3D Printed Right Ventricular Hypertrophy
Clinical History
This 56-year old female suffered from emphysema and gave a 2-year history of increasing
shortness of breath on exertion associated with recurrent attacks of bronchitis. On examination, she had a BP
160/90 mm Hg, pulse rate of 96 beats/min, and 6 cm of jugular venous congestion. The apex beat was impalpable,
bilateral crepitations were heard and pitting oedema was present peripherally. Special investigations: ECG
showed right heart strain pattern. Arterial blood examination showed respiratory acidosis. Despite treatment
there was steady deterioration and death.
Pathology
The specimen is of the external surface of the heart viewed from the anterior aspect. The right
ventricle is greatly enlarged and hypertrophied. All appears to be normal otherwise. This is an example of right
ventricular hypertrophy (RVH) in a patient with emphysema.
Further information
RVH usually occurs due to chronic lung disease or structural defects in the heart. One of
the most common causes of RVH is pulmonary hypertension (PH), which leads to increased pulmonary artery
pressure.
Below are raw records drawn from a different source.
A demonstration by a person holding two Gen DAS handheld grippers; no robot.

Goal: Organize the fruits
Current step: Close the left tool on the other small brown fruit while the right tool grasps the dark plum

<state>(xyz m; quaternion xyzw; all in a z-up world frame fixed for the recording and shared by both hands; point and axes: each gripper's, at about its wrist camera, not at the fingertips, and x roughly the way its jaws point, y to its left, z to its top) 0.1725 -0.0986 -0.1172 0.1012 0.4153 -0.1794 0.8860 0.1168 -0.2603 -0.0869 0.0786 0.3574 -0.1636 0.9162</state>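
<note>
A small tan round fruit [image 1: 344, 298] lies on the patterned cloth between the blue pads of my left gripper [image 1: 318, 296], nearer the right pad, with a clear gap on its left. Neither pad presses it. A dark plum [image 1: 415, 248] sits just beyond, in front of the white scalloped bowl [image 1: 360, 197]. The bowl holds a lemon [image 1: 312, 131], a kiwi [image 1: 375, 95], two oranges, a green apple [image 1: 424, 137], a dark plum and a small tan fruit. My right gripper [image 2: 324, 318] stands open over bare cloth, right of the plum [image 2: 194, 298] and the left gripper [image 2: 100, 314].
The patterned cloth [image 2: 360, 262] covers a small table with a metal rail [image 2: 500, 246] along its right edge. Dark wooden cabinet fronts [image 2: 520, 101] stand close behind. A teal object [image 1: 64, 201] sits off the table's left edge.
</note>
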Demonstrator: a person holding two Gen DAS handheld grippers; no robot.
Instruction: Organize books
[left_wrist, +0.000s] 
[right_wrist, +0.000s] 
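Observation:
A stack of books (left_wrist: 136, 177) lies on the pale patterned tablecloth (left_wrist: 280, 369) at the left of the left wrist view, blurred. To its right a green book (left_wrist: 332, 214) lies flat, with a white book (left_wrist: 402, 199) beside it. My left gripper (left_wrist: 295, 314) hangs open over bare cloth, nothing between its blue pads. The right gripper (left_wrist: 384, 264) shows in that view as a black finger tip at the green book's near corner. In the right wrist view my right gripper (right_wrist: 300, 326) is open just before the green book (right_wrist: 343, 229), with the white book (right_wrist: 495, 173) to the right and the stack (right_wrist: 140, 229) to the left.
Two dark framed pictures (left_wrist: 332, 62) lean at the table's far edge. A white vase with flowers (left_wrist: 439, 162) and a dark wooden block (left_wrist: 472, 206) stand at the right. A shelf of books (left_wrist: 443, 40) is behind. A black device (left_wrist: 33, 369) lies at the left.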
As the right ventricle tries to compensate for this increased pressure it changes its shape and size
causing hypertrophy and right ventricular wall thickness. The global incidence of PH is 4 per 1M people: RVH
occurs in approximately 30% of these cases. Common causes of PH include chronic obstructive pulmonary disease
(COPD), pulmonary embolism, and other restrictive lung diseases. RVH also occurs in response to structural
defects in the heart, such as tricuspid insufficiency, which allows the backward flow of blood into the
ventricle. Other structural defects that lead to RVH include tetralogy of Fallot, ventricular septal defects,
pulmonary valve stenosis, and atrial septal defects. RVH is also associated with abdominal obesity and high
systolic blood pressure.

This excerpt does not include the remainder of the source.